Encryption is a legitimate utility for data security and works by transforming plaintext into ciphertext using an algorithm that generally has a single known solution. The ciphertext can only be converted back to plaintext by using the solution, often referred to as a decryption key. When used responsibly, encryption is an excellent way to protect the confidentiality of data both at rest and in transit.

Oftentimes, ransomware is not a highly complex malware; in some instances, a ransomware attack can even be achieved by leveraging built-in encryption utilities such as BitLocker. The simplistic and often legitimate uses for encryption software make ransomware extraordinarily difficult to detect until it is too late. Furthermore, threat actors are constantly exploring new attack vectors, making complete protection impossible.

State Breach Notification Laws

By default, all entities domiciled in the United States are subject to state privacy laws. California passed the first data breach notification law in 2003, and since then, every state in the U.S. has adopted its own breach notification statute. Furthermore, the applicability of each state privacy law is based not on the domicile on the entity but rather on the domicile of the impacted data subject. Thus, an entity that is domiciled in California but holds data on individuals all over the United States will generally be subject to the state privacy law in each state where an impacted individual is domiciled.

While the trigger for notification will vary from state to state, all state data breach notification statutes contain requirements that impacted individuals be notified in a manner consistent with the forum state’s notice rules. In addition to notice to impacted individuals, many states also require notice to state Attorneys General, consumer credit reporting agencies (e.g., Experian, TransUnion, and Equifax), and law enforcement.

The mere fact that a ransomware incident has occurred does not necessarily trigger a notice obligation pursuant to state breach notification laws. Rather, most states require either the actual access to or exfiltration of personal information. By contrast, the automated encryption of data will not generally trigger a notification obligation in and of itself.

Sectoral Privacy Regulations

Privacy regulation in the U.S. is based on a sectoral model; simply put, different rules may apply depending on the industry in which the impacted entity operates. Sectoral regulations exist at both the state and federal levels as well as in self-regulated industries.

Common examples of federal sectoral privacy regulations include the Health Insurance Portability and Accountability Act (HIPAA) for healthcare providers, the Gramm-Leach-Bliley Act (GLBA) for financial institutions, and the Federal Educational Rights and Privacy Act of 1974 (FERPA) for educational institutions.

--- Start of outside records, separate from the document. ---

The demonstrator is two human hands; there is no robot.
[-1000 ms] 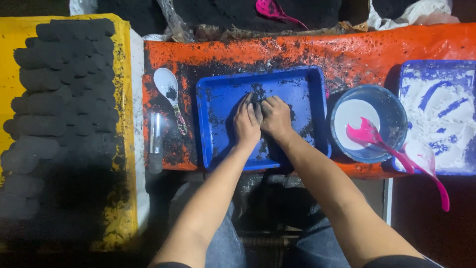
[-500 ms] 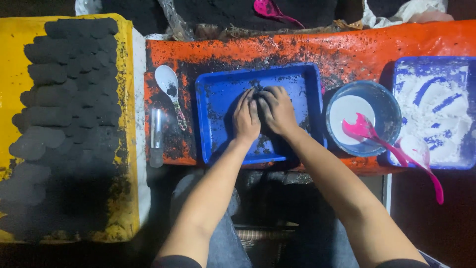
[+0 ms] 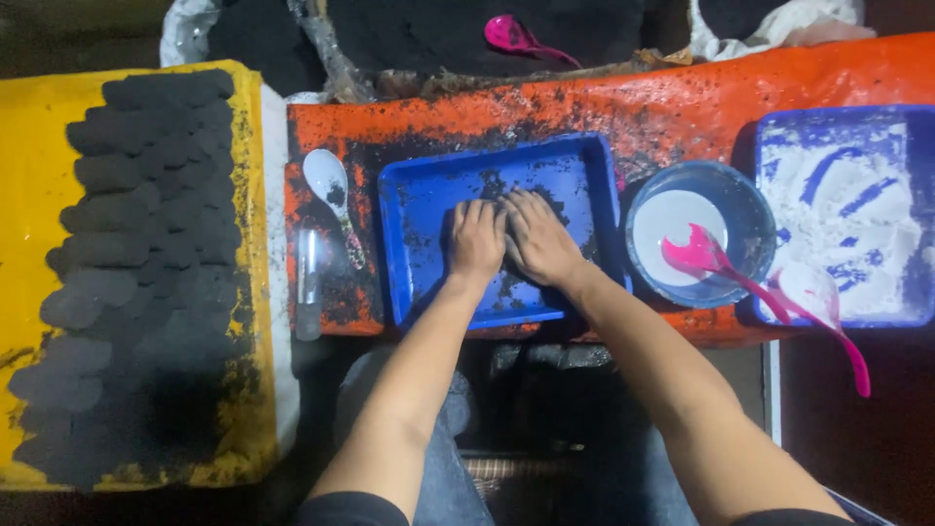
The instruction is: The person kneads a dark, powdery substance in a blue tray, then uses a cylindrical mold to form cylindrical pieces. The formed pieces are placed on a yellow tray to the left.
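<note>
Both my hands lie palms down, side by side, in a blue tray (image 3: 409, 177) smeared with black powder. My left hand (image 3: 475, 240) has its fingers curled. My right hand (image 3: 539, 242) touches it, fingers spread a little toward the tray's far side. Between and under them sits a lump of black paste (image 3: 504, 232), mostly hidden by the fingers. Both hands press down on it.
Several shaped black pieces (image 3: 146, 244) lie in rows on a yellow sheet (image 3: 29, 195) at the left. A white spoon (image 3: 329, 185) and clear tube (image 3: 308, 282) lie on the orange surface (image 3: 584, 107). At right stand a bowl (image 3: 745, 219) with a pink spoon (image 3: 701, 255) and a tray of white powder (image 3: 847, 195).
My hands have drawn slightly back toward me and flattened over the black lump, which now shows less. The view has shifted a little downward and to the right.
</note>
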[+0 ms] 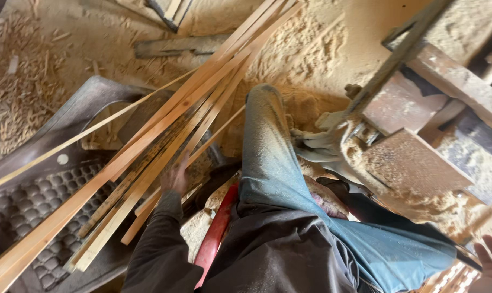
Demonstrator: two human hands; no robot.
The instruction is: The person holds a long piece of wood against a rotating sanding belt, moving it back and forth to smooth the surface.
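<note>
The left hand [175,176] is half buried under the bundle of wood strips [164,127]; its fingers are out of sight, so whether it grips them is unclear. The strips run off the frame at seven o'clock and again at one o'clock. The right hand [491,266] is cut by the edge at four o'clock, only fingertips and part of the palm showing. The dusty machine [419,135] at three o'clock is cropped, its upper parts lost.
</note>
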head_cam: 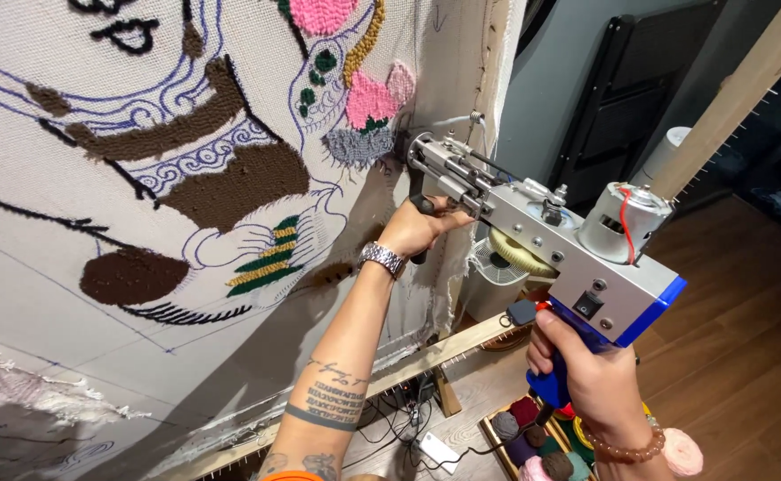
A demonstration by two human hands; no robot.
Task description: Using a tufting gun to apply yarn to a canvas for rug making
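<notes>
Tufting gun [533, 227] — a silver metal body with a blue pistol grip and a round grey motor on top — is held up against the stretched backing cloth [43, 285], its needle end pressed to the fabric just beside a small grey tufted patch [355, 145]. The right hand [586, 370] is closed around the blue grip at the rear, a beaded bracelet at its wrist. The left hand [417, 227] is closed on the black front handle under the gun's nose, close to the cloth; that arm wears a metal wristwatch [382, 258]. On the cloth, blue drawn outlines are partly filled with yarn: broad brown areas [230, 183], pink patches [368, 96] just above the grey one, and a striped green-and-yellow section [270, 258]. The cloth is stretched on a wooden frame [729, 102] — one bar slants past the motor on the right, another runs below the arms. On the wooden floor underneath lies a box of yarn balls [528, 432] in dark red, grey and brown, near tangled black cables [399, 419].
</notes>
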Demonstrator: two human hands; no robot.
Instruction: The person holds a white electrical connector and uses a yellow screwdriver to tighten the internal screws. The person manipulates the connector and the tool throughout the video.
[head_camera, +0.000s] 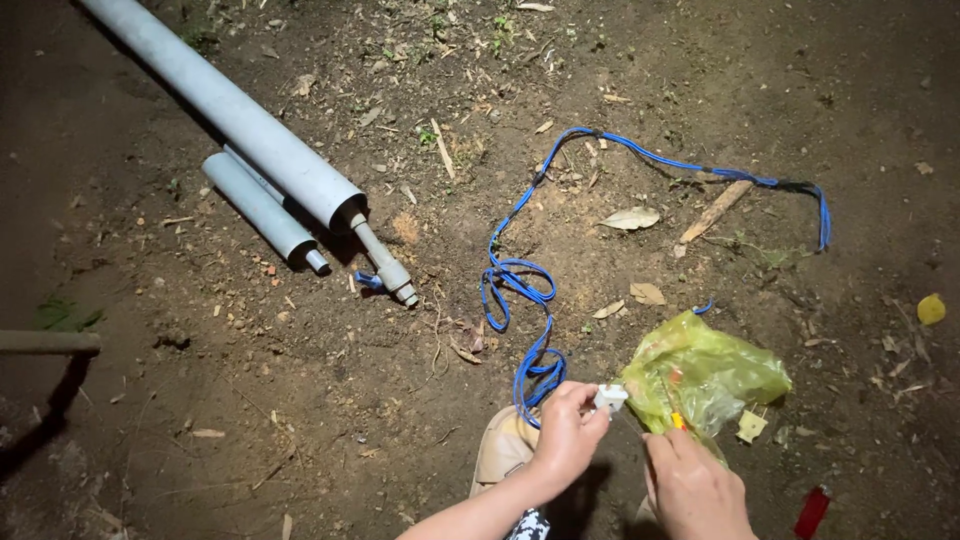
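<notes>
A stretch of bare dirt ground (250, 400), strewn with dry leaves and twigs, is seen from above under a hard light. Across the upper left a long grey pipe (230, 110) is laid at a slant, with a shorter grey pipe (258, 208) lying just beside it and a thin pipe with a fitting (385, 265) sticking out from the big pipe's open end.

A blue wire (520, 280) is looped and trailed over the middle of the ground — from a far bend at the right it runs back in coils toward the hands. A crumpled yellow-green plastic bag (715, 375) is spread on the dirt at the lower right, just beside both hands. A small red thing (812, 512) is seen lying well to the right of the bag, and a tan shoe (500, 450) is partly seen under the left arm.

The left hand (568, 435) is closed around a small white plug (609, 398), pinched between thumb and fingertips near the end of the blue wire — at the bag's left edge. The right hand (690, 485) is curled shut, and a thin tool with a yellow tip (677, 420) is gripped in it, held against the bag; what kind of tool it is cannot be told.
</notes>
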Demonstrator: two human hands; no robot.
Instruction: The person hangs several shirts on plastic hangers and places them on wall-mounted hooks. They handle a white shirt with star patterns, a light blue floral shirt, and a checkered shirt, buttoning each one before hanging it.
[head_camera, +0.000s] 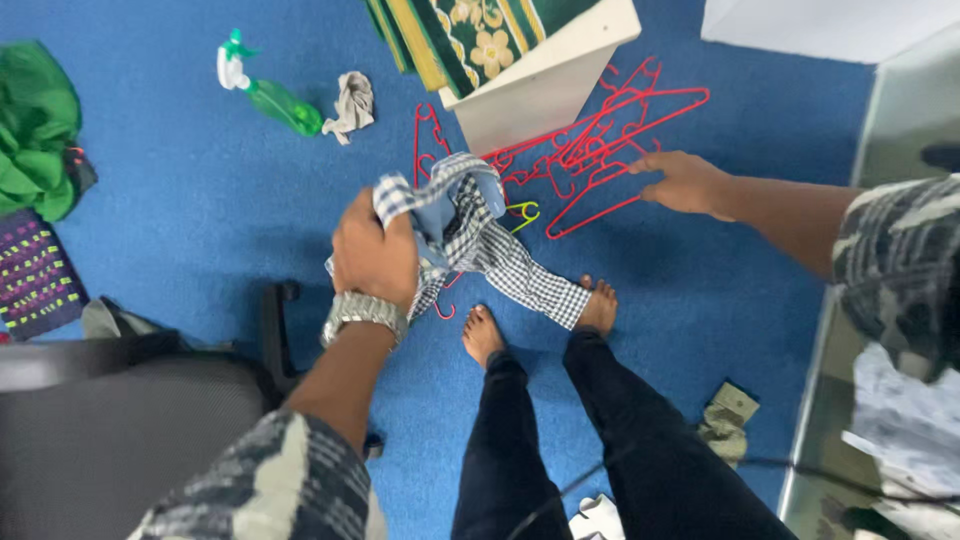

At the state level, certain industries are subject to additional regulations; for example, many state Departments of Insurance (DOI) require notice to the DOI in the event of a service interruption involving entities regulated by the DOI. These regulations are particularly severe, in some instances requiring notice as soon as forty-eight hours from the initial discovery of a security incident.

Finally, many industries require compliance with certain privacy frameworks that have not been promulgated by law. For example, most enterprises that accept payment cards (e.g., Visa or Mastercard) are required to comply in some capacity with the Payment Card Industry Data Security Standard (PCI-DSS), a body of security standards developed by major payment card processors. Similarly, entities that contract directly with or subcontract under the federal government may be required to comply with cybersecurity standards promulgated by the National Institute of Standards and Technology (NIST).

Trends in Ransomware Reporting Requirements

Based on trends observed in 2021, we can make some predictions about the future of ransomware breach reporting requirements. First, we expect that data breach reporting timelines will continue to shorten. By way of example, the FDIC, Federal Reserve, and Department of the Treasury issued a rule in November with compliance beginning May 1, 2022, that requires banks and their service providers to notify their primary federal regulator within thirty-six hours of a computer security incident that is reasonably likely to disrupt the bank’s operations. Notably, this rule does not predicate notice on data access or acquisition, meaning that entities may have to quickly notify their regulators of ransomware events even if there has not been such access or acquisition.

Second, many breach notification frameworks permit notice upon discovery of a breach, in other words, notice will not be triggered until the entity should reasonably know there has been access to personal information. However, some regulators are beginning to place greater emphasis on the discovery of an incident.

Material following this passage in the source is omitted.